Aujourd’hui, ce sont les communautés jusqu’alors
« invisibles » qui « posent problème » aux personnes qui
disent que « c’était mieux avant » : la communauté gay,
la communauté d’origine maghrébine… Nous pouvons
le dire : pour ces communautés qui ont aujourd’hui
la possibilité de s’exprimer, non, ce n’était pas mieux
avant.
Ce n’était pas non plus « mieux avant » pour notre
planète. Lors de ces 50 dernières années, nous avions
avec notre environnement un rapport de productivité
délirant, d’ultra-croissance. Nous n’étions pas
conscients des conséquences que cela aurait à moyencourt terme.

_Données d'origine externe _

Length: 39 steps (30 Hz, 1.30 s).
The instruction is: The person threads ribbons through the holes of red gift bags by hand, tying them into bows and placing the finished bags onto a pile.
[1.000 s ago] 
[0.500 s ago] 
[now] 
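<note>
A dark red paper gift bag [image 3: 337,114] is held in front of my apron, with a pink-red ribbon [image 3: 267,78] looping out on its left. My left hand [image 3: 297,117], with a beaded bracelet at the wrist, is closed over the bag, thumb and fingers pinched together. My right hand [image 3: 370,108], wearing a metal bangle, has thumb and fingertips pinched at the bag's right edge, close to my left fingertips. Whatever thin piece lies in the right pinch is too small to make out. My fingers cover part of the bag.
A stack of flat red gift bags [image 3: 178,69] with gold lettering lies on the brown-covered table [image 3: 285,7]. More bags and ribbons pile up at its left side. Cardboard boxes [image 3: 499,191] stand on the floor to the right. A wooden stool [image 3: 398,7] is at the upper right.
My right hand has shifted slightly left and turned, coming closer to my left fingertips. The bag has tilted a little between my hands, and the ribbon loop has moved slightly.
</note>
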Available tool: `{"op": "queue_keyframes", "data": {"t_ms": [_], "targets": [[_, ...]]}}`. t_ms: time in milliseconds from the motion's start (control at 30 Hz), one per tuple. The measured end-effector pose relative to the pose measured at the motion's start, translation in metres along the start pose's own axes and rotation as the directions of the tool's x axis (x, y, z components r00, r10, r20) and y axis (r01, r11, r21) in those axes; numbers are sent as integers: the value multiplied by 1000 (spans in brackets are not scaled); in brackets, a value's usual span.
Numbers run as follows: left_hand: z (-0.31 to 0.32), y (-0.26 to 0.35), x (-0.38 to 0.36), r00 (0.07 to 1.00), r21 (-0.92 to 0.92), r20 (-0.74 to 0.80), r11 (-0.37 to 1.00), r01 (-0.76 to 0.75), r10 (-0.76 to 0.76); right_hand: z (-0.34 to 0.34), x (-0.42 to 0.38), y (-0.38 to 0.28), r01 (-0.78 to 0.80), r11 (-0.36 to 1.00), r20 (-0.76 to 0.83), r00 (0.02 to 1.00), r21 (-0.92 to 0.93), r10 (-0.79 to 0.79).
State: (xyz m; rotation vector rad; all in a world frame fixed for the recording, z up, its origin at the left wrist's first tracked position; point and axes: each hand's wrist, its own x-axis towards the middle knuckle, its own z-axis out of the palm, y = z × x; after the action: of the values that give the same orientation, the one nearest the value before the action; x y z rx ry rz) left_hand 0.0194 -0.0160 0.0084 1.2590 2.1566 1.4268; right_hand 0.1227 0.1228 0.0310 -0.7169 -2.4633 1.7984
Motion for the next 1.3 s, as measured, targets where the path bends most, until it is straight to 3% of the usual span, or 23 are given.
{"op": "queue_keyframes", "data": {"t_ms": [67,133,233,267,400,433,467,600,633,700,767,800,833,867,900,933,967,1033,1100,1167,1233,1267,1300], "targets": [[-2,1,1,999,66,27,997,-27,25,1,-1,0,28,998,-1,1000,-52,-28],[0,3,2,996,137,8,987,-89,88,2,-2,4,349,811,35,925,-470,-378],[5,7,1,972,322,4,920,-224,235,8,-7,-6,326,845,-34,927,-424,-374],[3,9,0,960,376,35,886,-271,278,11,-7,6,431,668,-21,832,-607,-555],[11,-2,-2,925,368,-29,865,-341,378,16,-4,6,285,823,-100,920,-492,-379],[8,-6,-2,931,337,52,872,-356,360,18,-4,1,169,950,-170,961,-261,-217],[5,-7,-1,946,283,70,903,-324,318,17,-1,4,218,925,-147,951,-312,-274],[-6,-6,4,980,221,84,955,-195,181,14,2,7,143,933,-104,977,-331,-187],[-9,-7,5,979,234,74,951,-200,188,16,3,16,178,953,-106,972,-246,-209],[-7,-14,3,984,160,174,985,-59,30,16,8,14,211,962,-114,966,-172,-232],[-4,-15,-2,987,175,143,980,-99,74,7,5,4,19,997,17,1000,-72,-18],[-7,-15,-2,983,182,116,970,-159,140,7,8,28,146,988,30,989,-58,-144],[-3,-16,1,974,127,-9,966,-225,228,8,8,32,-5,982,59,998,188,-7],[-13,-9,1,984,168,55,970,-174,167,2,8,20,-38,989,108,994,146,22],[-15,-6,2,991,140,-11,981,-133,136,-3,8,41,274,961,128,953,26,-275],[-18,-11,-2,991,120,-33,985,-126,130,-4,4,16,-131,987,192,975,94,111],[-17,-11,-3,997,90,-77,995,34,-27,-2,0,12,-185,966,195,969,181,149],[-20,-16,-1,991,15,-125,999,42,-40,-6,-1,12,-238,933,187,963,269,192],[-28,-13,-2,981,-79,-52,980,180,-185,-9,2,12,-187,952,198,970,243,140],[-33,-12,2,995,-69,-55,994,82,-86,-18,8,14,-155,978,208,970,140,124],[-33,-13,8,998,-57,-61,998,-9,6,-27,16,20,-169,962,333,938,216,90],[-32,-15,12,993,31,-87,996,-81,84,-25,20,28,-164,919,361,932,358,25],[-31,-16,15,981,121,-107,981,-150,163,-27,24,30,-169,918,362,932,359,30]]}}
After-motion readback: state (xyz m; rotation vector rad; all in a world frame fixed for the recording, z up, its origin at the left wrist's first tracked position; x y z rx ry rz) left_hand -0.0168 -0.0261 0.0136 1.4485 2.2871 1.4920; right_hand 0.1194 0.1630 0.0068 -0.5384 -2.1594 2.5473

En France, le « c’était mieux avant » n’est en fait valable
que pour une minorité d’hommes très bien nés et
privilégiés.
Selon moi, ce n’était pas mieux avant, mais c’est au
contraire mieux aujourd’hui. Bien sûr, comme je le disais
précédemment, chaque époque a ses problèmes.
Mais aujourd’hui, nous sommes conscients des
enjeux écologiques auxquels nous devons faire face,
nous envisageons d’autres modes de vie –comme
les mouvements de décroissance, par exemple. Des
abominations gâchent certes notre paysage- je pense
notamment à Daesh et à Boko Haram, mais je ne
pense pas qu’Hitler ou Mussolini faisaient un beau
décor dans les années précédentes.
Grâce à la diversité, aux émancipations, le monde est
certainement meilleur aujourd’hui. Les privilégiés pour
qui « c’était mieux avant » ont dû partager le gâteau, si
je puis dire, et c’est cela qui pose problème.
Comment l’ « universalisme des différences » que
vous décrivez dans ce livre peut-il répondre aux
changements du monde ?
Il est évident que l’humanité a besoin d’un socle
commun, une éthique minimale qui est absolument
nécessaire. Le principe fondamental de cette
éthique est la volonté de ne pas nuire à autrui ; la
communauté humaine a donc besoin que les cultures
qui la composent se reconnaissent mutuellement. Par
exemple, je ne peux pas dire au nom de la culture de
certains pays d’Afrique que l’excision est une bonne
chose… Cela serait absurde car l’excision est une
nuisance à autrui.
L’universalisme des différences dont je parle est en
fait la tolérance de la culture, des croyances, des
convictions et des habitudes de mes voisins. Cette
tolérance est possible si et seulement la culture, les
croyances, les convictions et les habitudes de mes
voisins ne me gênent pas, ne me nuisent pas.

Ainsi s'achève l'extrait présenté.